A language model that has been preference-trained using such preference data containing uncertainty may generate unintended responses to specific queries, resulting in degraded model performance.

Therefore, in the process of preference-training a language model, it is necessary to calculate the uncertainty of preference data in order to improve the performance of the language model.

An objective of the present disclosure is to provide a method for calculating the uncertainty of preference data used in training a language model and a computing system for performing the method.

Another objective of the present disclosure is to provide a method for constructing soft-labeled preference data while considering the uncertainty of preference data, and a computing system for performing the method.

Yet another objective of the present disclosure is to provide a method for calculating the preference probability of preference data used in the preference training of a language model and preference-training the language model based on the calculated preference probability, and a computing system for performing the method.

The objectives of the present disclosure are not limited to those mentioned above, and other objectives not explicitly stated will be clearly understood by those skilled in the art based on the following description.

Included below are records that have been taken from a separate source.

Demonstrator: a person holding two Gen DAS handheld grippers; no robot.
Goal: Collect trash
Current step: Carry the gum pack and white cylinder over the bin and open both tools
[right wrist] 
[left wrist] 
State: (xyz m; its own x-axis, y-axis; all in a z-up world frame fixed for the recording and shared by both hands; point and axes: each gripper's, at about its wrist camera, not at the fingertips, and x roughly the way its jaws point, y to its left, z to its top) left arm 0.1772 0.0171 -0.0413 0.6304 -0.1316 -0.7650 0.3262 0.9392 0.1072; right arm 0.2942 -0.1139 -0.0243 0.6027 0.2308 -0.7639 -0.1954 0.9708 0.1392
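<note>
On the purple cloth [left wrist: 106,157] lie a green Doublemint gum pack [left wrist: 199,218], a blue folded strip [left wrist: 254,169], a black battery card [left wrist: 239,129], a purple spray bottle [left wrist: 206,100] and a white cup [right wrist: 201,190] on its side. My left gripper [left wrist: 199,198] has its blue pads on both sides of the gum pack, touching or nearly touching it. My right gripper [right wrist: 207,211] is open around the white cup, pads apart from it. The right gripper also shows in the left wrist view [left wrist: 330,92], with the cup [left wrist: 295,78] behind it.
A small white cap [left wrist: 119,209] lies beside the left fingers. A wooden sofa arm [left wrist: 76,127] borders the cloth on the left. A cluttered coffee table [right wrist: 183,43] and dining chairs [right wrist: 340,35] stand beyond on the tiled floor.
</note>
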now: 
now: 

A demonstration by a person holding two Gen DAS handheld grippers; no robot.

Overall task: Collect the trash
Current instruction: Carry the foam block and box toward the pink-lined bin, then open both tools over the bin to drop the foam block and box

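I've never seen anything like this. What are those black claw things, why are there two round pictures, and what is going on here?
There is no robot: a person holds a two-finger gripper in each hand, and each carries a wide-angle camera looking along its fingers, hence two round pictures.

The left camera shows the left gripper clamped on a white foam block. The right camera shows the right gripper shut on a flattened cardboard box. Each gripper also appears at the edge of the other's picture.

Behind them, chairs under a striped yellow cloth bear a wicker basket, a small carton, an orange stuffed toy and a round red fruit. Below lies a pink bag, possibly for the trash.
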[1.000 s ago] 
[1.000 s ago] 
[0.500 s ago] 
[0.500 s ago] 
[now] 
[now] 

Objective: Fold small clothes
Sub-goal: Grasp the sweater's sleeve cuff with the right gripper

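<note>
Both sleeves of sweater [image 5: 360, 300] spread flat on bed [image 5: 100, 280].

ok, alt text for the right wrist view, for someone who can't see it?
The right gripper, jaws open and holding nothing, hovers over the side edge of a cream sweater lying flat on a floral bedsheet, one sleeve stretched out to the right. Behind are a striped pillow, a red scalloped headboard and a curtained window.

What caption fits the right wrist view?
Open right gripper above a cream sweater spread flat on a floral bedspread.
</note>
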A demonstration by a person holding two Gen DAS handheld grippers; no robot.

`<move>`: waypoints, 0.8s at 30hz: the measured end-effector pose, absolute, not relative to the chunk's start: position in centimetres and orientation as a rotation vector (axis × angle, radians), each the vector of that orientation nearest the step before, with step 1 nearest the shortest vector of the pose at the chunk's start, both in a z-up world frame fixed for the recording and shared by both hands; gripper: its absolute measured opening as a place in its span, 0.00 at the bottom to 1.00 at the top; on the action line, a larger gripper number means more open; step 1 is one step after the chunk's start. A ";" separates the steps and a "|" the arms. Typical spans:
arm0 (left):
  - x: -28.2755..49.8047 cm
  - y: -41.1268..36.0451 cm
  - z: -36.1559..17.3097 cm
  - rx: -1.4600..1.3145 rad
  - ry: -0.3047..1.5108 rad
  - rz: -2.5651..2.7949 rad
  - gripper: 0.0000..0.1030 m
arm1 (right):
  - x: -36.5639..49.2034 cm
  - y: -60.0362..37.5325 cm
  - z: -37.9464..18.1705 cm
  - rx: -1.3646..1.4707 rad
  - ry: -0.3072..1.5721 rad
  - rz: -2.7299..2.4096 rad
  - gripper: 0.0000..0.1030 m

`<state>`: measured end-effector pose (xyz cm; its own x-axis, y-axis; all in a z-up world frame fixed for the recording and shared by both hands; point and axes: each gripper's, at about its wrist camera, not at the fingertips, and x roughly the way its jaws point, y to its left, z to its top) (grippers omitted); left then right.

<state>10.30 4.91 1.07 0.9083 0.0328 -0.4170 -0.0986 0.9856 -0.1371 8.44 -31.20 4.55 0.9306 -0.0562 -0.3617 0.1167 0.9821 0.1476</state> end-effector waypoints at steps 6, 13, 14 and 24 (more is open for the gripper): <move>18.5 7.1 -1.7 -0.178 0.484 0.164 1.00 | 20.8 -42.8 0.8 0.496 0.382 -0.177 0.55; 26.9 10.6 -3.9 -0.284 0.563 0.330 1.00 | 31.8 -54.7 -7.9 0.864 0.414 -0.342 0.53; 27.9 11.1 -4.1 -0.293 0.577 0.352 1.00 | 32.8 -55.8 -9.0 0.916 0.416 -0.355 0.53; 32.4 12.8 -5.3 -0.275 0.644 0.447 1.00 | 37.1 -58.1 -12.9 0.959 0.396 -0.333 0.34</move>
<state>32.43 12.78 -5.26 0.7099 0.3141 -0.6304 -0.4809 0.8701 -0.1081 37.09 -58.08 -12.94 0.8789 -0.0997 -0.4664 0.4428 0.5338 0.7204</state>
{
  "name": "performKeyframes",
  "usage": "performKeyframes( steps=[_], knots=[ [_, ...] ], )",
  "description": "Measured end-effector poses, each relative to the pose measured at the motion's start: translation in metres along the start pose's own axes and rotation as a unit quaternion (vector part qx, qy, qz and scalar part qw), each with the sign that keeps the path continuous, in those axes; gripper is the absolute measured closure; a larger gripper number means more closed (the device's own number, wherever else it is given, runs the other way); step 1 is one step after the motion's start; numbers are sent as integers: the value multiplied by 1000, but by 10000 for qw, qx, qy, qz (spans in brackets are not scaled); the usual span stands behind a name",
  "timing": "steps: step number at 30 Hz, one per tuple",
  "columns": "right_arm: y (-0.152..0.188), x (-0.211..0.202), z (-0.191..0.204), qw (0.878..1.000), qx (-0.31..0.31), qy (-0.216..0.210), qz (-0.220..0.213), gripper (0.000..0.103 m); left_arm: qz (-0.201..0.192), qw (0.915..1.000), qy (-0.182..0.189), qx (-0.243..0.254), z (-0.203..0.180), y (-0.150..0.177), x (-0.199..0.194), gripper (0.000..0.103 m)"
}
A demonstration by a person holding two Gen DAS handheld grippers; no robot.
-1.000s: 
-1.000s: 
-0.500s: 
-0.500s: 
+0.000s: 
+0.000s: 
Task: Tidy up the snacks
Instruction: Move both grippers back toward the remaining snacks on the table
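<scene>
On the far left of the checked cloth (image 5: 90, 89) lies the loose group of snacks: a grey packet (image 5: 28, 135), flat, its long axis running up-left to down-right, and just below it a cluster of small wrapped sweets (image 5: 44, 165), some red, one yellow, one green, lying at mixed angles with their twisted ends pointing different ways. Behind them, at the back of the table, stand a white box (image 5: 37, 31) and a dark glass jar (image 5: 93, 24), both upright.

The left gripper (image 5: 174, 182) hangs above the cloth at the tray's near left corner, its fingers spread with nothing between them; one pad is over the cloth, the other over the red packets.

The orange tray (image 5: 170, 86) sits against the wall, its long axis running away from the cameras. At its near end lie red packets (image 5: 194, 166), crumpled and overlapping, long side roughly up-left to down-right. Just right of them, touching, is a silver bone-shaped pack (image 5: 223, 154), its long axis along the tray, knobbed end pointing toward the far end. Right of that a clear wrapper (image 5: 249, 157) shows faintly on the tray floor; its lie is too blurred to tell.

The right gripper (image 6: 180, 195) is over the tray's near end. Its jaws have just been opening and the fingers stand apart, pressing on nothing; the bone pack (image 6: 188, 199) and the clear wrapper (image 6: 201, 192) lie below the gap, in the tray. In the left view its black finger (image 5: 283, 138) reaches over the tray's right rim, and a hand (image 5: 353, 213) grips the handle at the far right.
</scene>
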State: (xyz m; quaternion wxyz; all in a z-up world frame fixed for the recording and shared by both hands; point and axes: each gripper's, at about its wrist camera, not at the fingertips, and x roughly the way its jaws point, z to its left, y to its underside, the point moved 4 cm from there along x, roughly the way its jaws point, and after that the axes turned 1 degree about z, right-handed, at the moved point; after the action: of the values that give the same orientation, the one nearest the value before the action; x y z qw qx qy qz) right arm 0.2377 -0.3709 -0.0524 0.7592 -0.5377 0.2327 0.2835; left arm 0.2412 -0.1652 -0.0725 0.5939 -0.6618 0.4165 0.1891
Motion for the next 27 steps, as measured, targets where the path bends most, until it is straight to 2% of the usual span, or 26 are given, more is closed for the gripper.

According to an aspect of the present disclosure, there is provided a method for calculating uncertainty, performed by a computing system. The method may include obtaining a first reward dataset, including a first plurality of reward pairs corresponding to a first response pair and a second plurality of reward pairs corresponding to a second response pair, by inputting a response dataset, including the first and second response pairs, into a model, wherein each of the reward pairs included in the first reward dataset includes a first reward and a second reward, calculating, for each of the reward pairs included in the first reward dataset, a first probability that the first reward is greater than the second reward, obtaining a first reward distribution for the first plurality of reward pairs corresponding to the first response pair, and obtaining a second reward distribution for the second plurality of reward pairs corresponding to the second response pair, calculating a first uncertainty value for the first response pair based on the first reward distribution, and calculating a second uncertainty value for the second response pair based on the second reward distribution, calculating a second probability for the first response pair based on the first uncertainty value, and calculating a third probability for the second response pair based on the second uncertainty value, selecting a metric ensuring that the first probability matches an average of the second and third probabilities for the first response pair and calculating a preference probability corresponding to the first response pair based on the selected metric, wherein the second probability is calculated based on a ratio of a difference between the first and second rewards included in each of the first plurality of reward pairs to the first uncertainty value, and wherein the third probability is calculated based on a ratio of a difference between the first and second rewards included in each of the second plurality of reward pairs to the second uncertainty value.

In some embodiments, the calculating the preference probability corresponding to the first response pair based on the selected metric may include obtaining a first reward pair by inputting the first response pair into the model and calculating a third uncertainty value based on the selected metric, and the preference probability may be calculated based on a ratio of a difference between rewards included in the first reward pair to the third uncertainty value.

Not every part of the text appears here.